VOTable alternative? Mapping Rich Data to DBMSs
Guy Rixon
gtr at ast.cam.ac.uk
Tue Jan 27 02:45:26 PST 2004
Suppose we have the schema for a hierarchical structure. Suppose that the
actual data are flattened into a binary table, but that table can be crumpled
back into the hierarchy by a programme that understands the table. Can we
annotate the schema with column names or positions s.t. it informs a tool
that works on the binary data directly?
I'm thinking like this:
1. Write some standard schemata for bits of data model.

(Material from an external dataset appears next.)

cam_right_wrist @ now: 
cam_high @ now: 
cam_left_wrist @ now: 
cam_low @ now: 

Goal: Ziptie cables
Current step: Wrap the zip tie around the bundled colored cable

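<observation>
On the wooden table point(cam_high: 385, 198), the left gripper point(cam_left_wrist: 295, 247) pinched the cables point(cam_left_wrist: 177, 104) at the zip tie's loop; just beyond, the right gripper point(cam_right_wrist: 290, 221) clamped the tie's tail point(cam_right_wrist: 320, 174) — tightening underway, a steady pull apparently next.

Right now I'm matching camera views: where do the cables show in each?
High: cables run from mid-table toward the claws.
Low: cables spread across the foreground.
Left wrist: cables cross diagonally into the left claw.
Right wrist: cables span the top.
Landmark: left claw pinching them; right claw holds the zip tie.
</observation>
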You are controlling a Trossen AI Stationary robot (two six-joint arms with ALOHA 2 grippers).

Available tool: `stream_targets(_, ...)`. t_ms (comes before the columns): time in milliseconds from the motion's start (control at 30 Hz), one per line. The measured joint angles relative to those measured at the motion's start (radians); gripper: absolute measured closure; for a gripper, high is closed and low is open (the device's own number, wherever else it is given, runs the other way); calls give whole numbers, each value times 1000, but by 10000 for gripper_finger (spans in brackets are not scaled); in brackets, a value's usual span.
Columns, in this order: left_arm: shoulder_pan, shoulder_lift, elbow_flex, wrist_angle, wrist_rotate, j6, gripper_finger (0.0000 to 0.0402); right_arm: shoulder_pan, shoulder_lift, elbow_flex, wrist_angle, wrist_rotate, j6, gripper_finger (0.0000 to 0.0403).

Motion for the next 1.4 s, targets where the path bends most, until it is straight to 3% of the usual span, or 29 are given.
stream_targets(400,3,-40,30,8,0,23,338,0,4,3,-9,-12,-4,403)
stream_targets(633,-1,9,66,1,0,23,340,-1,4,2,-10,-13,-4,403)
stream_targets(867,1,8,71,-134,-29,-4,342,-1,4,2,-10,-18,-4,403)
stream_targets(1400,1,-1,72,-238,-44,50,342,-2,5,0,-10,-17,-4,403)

2. Combine those schemata into an application-specific schema describing a
data set.
3. Annotate the combined schema with attributes that say where to find
individual data in the binary table.
This may mean that every element in the schemata should be an extension of
some MappedDatum that mandates ColumnName and/or ColumnNumber
children/attributes.
4. Process the binary via a library that provides XML-like features,
mainly XPath and XSLT. The library works on {binary-file, XSD} tuples.
Apologies if this has already been discussed on some other list.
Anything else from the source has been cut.